The researchers will present four papers at the 37th annual IEEE Symposium on Security and Privacy, a leading security conference that begins Monday in San Jose, Calif.
Here’s a look at some of the papers.
A group of researchers at Microsoft and the French research organization INRIA made headlines when they discovered and helped fix serious vulnerabilities, including Freak and Logjam, in a popular system for enabling secure Internet transactions.
Now, those same researchers, along with collaborators from Hamburg University of Technology and Johns Hopkins University, are presenting mechanisms that would prevent that type of attack from even being possible.
“We now understand, in a very general way, how to prevent that class of problem,” said Cedric Fournet, principal researcher at Microsoft Research Cambridge.
They are presenting a paper on these attacks and countermeasures at the IEEE security symposium.
Fournet said the researchers expect these new improvements to be included in the next generation of the Transport Layer Security, or TLS. That’s a system that many of us are using daily, whether we know it or not, for things like buying shoes online or checking corporate e-mail.
Every time you scan your key card at work, access your bank records or sign on to a secure Internet server, chances are you are using something called public key infrastructure, or PKI, to authenticate that you are really who you say you are.
These systems are great for figuring out who you are, and they often also transmit a wealth of other information about you.
That’s where Cinderella comes in. It’s a software system that people could run on top of existing PKI infrastructure to disclose only partial information about a person’s identification.
For example, let’s say you want a system that verifies whether a user is at least 21 years old. You could use Cinderella to create a tool that verifies a person’s age without sharing the user’s entire personal data, such as name or address. The system also could be used to verify that a person works for a particular company – and is therefore eligible for a company discount — without disclosing other personal information such as that person’s name or job title.
Eventually, such a system could even be used for something like voter identification.
Bryan Parno, a Microsoft researcher specializing in security and privacy, said computer scientists have long been working on how to do partial identification. Cinderella is unique because the software could run on top of the existing infrastructure most companies and organizations currently use.

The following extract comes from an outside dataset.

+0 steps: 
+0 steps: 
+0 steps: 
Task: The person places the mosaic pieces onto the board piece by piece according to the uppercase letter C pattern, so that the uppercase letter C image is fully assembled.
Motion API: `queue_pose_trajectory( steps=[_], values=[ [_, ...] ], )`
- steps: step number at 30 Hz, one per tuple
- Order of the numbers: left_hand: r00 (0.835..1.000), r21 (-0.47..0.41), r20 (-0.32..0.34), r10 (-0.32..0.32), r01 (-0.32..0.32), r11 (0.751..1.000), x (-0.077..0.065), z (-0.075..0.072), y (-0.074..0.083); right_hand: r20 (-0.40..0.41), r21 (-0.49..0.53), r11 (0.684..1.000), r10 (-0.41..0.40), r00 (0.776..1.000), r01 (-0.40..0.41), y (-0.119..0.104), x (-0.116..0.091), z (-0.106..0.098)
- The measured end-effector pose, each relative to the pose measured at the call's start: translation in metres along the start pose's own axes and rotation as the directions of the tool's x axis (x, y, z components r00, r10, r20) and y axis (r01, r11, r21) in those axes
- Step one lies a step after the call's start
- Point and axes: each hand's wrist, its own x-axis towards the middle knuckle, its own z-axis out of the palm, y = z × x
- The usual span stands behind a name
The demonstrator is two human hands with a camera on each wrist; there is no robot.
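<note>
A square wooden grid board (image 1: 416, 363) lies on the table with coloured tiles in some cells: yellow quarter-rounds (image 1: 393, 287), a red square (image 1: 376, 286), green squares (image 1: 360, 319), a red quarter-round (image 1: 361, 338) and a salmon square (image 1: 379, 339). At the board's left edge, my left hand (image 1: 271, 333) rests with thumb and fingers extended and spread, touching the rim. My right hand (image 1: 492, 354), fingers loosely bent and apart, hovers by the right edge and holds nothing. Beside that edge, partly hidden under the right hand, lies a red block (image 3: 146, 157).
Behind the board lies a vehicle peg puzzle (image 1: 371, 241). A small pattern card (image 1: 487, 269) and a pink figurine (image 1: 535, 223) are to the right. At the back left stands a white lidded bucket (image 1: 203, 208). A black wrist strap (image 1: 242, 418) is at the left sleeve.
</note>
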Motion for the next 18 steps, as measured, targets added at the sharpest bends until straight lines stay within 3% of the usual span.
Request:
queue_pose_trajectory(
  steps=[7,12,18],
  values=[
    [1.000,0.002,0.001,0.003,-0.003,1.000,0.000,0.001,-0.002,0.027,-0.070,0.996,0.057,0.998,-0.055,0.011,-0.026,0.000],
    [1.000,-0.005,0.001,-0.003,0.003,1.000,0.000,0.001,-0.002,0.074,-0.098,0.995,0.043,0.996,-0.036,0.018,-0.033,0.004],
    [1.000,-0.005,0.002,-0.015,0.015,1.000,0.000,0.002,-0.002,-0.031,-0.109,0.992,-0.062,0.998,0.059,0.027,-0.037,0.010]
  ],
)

It’s a research project for now, and Parno said there are no plans to turn it into a product.
The use of gesture in computing is gradually becoming more mainstream, as developers improve the technology behind it and look at ways to incorporate it into applications beyond gaming.
At the same time, researchers say, it’s becoming more likely that a person could be accurately identified based on things like the exact measurement of certain bones in the body.
A group of Microsoft researchers say those two developments combined mean that it’s time to start thinking more carefully about how to keep people’s personal identities private while they are using gesture-based tools.
Prepose adds a layer of security to gesture-based systems by building in a level of abstraction that keeps the system for releasing the exact specifications of the users’ body. Instead, the system shows, for example, that the area of the arm is less than or greater than a certain amount, so it can work without giving out the true measurement.
Prepose also is designed to help users gesture safely and effectively. That includes avoiding poses that may cause them harm, detect conflicting gestures and preventing the user from creating a gesture that overlaps with an existing, reserved gesture, such as one that signals to the system that you want its attention.
Margus Veanes, one of several Microsoft researchers who worked on the project, said they don’t know of any attempt to steal private information based on gesture yet – and that’s a good reason to start building in such security safeguards now.
“I think it will be a potential concern because applications will grow,” Veanes said.